The new book Goat Song ought to come with a warning label. Even before thumbing the dust jacket, worker bees contemplating their escape from cubicle life might want to consider putting the book down. Further reading could lead to rash and impulsive behavior, such as cashing in the retirement plan in favor of purchasing a rural homestead.
In the ’80s, mythologist Joseph Campbell urged readers to follow their own bliss. While most of us are willing to make small lateral moves in pursuit of happiness, Brad Kessler made the quantum leap from New York literary writer to erudite goat scholar.

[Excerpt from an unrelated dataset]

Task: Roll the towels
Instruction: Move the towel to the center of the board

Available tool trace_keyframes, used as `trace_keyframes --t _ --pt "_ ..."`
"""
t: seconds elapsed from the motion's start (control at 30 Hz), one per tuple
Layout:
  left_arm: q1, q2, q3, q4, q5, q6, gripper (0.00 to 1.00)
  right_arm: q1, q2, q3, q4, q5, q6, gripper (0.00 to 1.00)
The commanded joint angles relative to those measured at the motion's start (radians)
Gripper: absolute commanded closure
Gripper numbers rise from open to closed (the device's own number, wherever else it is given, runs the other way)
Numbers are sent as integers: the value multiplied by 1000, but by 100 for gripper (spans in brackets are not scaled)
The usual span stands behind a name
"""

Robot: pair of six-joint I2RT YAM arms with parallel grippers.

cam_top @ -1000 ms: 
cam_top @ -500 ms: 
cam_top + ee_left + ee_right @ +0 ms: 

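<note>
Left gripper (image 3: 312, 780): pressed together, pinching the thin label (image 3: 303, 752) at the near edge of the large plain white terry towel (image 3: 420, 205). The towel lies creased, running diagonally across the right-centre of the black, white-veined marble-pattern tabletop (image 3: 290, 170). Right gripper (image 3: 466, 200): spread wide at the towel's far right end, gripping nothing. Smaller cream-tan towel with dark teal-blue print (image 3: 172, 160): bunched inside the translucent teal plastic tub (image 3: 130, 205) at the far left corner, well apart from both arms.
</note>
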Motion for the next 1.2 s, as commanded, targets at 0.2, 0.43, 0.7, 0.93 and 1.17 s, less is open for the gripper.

The premise of Goat Song is simple: A contemplative J.D. Salinger-type goes “Green Acres” without the laugh track. Instead of a comedy of manners, Kessler forgoes concrete-bound city life for rambling in the woods with goats as companions.
However, he’s no hermit bachelor. A decade ago, Kessler retreated to the north woods of Vermont. After a long search, Kessler, along with his photographer wife Dona Ann McAdams, purchased an abandoned 75-acre farm and immediately began restoring the property.

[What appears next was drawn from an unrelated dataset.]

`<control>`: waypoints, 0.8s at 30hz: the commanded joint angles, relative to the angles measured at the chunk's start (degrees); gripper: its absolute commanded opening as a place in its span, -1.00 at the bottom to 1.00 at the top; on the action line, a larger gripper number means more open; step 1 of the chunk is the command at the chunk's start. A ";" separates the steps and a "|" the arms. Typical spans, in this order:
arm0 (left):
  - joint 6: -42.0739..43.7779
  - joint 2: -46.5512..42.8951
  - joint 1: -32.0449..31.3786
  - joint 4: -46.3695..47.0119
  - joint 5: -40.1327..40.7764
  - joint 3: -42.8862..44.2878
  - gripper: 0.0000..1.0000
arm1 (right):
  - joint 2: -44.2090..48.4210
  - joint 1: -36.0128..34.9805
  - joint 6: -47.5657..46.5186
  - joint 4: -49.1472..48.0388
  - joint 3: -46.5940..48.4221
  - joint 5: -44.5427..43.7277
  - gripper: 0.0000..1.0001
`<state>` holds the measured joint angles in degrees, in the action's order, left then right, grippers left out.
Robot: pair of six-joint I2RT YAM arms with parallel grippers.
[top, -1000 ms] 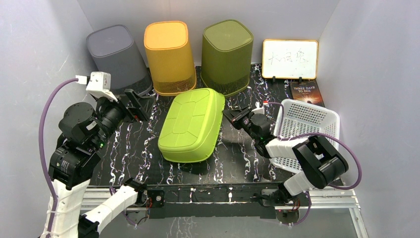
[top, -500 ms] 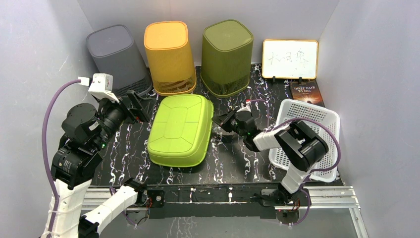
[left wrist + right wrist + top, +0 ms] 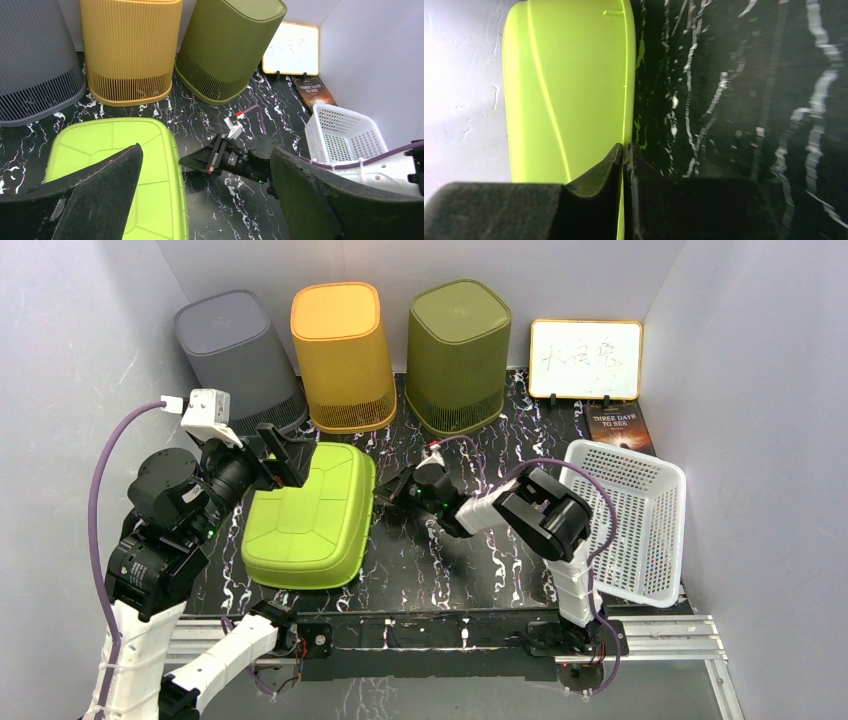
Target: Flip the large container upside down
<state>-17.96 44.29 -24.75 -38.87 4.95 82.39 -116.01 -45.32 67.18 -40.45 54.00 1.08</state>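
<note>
The large lime-green container (image 3: 305, 525) lies bottom up on the black marble table (image 3: 470, 570), at the left-middle. It also shows in the left wrist view (image 3: 110, 135) and in the right wrist view (image 3: 569, 90). My right gripper (image 3: 380, 500) reaches far left and its fingers are pressed together on the container's thin right rim (image 3: 625, 147). My left gripper (image 3: 280, 462) is open and empty, hovering just above the container's far left corner. In the left wrist view its jaws stand wide apart (image 3: 206, 152), with the right gripper between them.
A grey bin (image 3: 235, 355), an orange bin (image 3: 342, 350) and an olive bin (image 3: 458, 350) stand upside down along the back. A whiteboard (image 3: 585, 358) and a book (image 3: 620, 428) are at the back right. A white mesh basket (image 3: 630, 520) sits at the right.
The lime container has slid left across the table with my right gripper at its right rim. The right arm has stretched left. The left arm has barely moved.
</note>
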 commanded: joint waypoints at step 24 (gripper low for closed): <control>1.11 0.63 -0.21 0.70 -0.75 -3.76 0.97 | 23.22 -3.09 -34.23 45.95 9.94 -30.78 0.40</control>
<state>-17.39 44.71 -24.77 -39.44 5.28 80.62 -101.78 -48.38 46.54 -9.45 62.92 -14.06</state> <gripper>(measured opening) 0.983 0.671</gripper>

The subtitle of the book is A Seasonal Life, A Short History of Heading and the Art of Making Cheese, and Kessler delivers on that promise.

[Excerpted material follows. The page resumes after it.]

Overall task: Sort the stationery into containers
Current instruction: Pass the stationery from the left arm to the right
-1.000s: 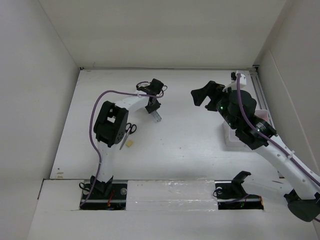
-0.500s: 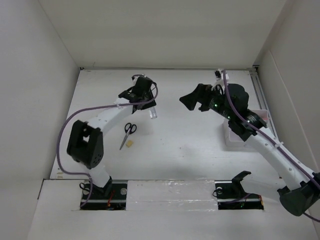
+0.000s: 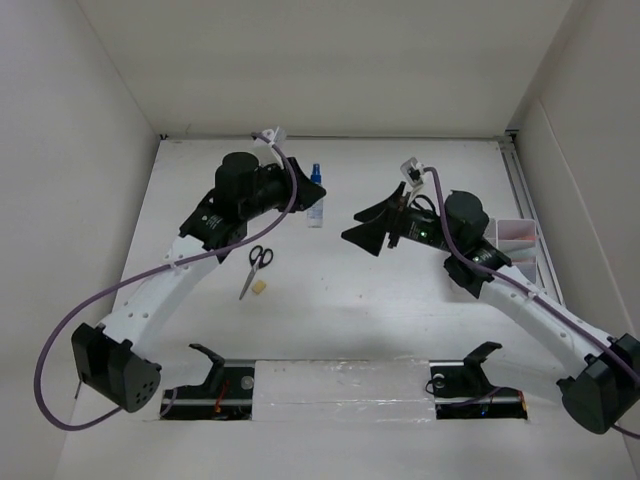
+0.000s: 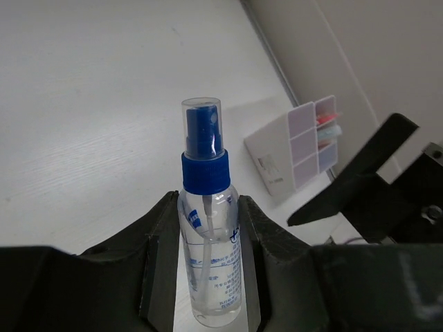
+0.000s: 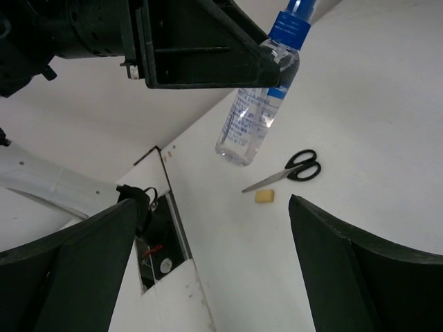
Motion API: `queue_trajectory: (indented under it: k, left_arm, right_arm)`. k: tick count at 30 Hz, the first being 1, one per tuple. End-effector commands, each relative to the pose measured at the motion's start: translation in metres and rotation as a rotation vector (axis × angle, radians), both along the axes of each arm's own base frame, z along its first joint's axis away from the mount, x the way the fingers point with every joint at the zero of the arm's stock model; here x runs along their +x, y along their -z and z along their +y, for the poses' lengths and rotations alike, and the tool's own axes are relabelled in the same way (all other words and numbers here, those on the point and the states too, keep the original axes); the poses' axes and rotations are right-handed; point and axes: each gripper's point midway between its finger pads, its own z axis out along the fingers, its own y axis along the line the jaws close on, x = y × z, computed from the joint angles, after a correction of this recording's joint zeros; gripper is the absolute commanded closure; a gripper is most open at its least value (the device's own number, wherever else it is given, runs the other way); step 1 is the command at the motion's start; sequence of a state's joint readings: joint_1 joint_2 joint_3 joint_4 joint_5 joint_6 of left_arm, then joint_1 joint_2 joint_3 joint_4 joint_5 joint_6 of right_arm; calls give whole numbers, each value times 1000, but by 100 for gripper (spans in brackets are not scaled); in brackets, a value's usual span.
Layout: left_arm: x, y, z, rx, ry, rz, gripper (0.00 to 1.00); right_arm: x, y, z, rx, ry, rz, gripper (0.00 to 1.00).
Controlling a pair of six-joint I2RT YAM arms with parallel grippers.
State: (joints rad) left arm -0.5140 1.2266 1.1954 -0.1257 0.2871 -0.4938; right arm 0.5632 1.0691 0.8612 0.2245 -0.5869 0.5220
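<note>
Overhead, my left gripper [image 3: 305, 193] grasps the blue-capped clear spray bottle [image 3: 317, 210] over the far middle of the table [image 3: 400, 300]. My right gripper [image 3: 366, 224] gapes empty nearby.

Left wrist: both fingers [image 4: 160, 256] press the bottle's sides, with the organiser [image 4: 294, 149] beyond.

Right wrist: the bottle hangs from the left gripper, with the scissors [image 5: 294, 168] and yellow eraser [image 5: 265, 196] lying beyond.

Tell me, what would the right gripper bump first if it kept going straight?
Most likely the bottle, held up by the left gripper. The right gripper is open and aims roughly at it. Depth is unclear, so it might pass just under, toward the scissors.
</note>
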Motion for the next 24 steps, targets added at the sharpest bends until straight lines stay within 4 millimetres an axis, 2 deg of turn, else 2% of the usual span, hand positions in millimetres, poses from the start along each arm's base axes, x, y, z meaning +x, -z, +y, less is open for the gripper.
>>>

Heeding Thoreau's call to self-sufficiency, Kessler and his wife began raising livestock, specifically a rambunctious pair of goats. These are domesticated farm animals that he dotes on, calling them “working-class gazelles.”
In the process, Kessler ruminates on the country life by placing his tale of 21st-century pastoralism into historical perspective. Evoking a lifestyle almost forgotten to contemporary culture, he investigates how Western civilization emerged from the domestication of hoofed animals.
The book is packed with allusions, proverbs and natural history. Kessler reaches back in time to the era of the shepherd-turned-prince, King David. At its core is the search for Eden — and the notion that paradise lost and found persists as a powerful metaphor even for artists, authors and consumers living many generations removed from the farmhouse. In many ways, the rural idyll is the mother of idealism.
Because of it, powerful myths travel through time. Pre-Christian goat gods become demons. Old Testament invocations for deliverance resurface in pop culture, illustrating how not much has changed in terms of human nature in the search for perfection.
Kessler finds a vocation in restoring a craft tradition — he turns his hand to making cheese. Like the artist hewing prose from raw life, the artisan makes products from raw materials.
“When we tried the fresh chevre the following afternoon, it tasted like nothing we’ve ever eaten before — custard, creamy pudding, a cheese so young and floral it held within the curd the taste of grass and herbs the goat had eaten the day before,” he said, describing an early attempt at making cheese. “It seemed to me we were eating a meadow.”
Lyricism aside, Kessler’s description of farm life is both gripping and precise. The graphic account of goat reproduction is at various times gross and hilarious. Drama and pathos unfolds: a favorite goat named Lizzie becomes dangerously ill, and vulnerable livestock fall victim to coyotes roaming the hillsides.
He also introduces fascinating non-goat characters, such as Caroline Gatti, a French cheesemaker living beside the spine of the Pyrenees Mountains. She shares her secrets on making tomes, a hard cheese made from little more than milk curd and microbes that transform over time into a near perfect food of rich and complex flavors.
Environmental writing as of late have been jeremiads as to how we’re all hell bound. Kessler takes a different tack. He rediscovers how food, landscape and culture intertwine. Goat Song is the Whole Earth catalogue for the soul, and it might just change your life.